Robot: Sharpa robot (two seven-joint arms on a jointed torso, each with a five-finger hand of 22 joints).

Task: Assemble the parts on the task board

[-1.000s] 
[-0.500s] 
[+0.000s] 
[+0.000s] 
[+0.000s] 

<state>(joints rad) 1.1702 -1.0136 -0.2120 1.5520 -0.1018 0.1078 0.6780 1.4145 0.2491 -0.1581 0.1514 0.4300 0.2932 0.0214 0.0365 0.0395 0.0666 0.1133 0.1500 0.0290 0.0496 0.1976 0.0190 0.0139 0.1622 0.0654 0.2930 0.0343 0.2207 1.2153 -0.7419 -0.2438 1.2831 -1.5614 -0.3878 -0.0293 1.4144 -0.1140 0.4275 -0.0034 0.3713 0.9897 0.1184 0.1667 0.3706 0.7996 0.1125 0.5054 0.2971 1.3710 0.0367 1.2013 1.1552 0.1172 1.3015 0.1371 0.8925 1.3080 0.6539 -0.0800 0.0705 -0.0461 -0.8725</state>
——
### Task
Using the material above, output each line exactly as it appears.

### Written answer
Robot: Sharpa robot (two seven-joint arms on a jointed torso, each with a five-finger hand of 22 joints).

Task: Assemble the parts on the task board

[-1.000s] 
[-0.500s] 
[+0.000s] 
[+0.000s] 
[+0.000s] 

<state>(joints rad) 1.1702 -1.0136 -0.2120 1.5520 -0.1018 0.1078 0.6780 1.4145 0.2491 -0.1581 0.1514 0.4300 0.2932 0.0214 0.0365 0.0395 0.0666 0.1133 0.1500 0.0290 0.0496 0.1976 0.0190 0.0139 0.1622 0.0654 0.2930 0.0343 0.2207 1.2153 -0.7419 -0.2438 1.2831 -1.5614 -0.3878 -0.0293 1.4144 -0.1140 0.4275 -0.0034 0.3713 0.9897 0.1184 0.1667 0.3706 0.7996 0.1125 0.5054 0.2971 1.3710 0.0367 1.2013 1.1552 0.1172 1.3015 0.1371 0.8925 1.3080 0.6539 -0.0800 0.0705 -0.0461 -0.8725</state>

This answer has been given in full.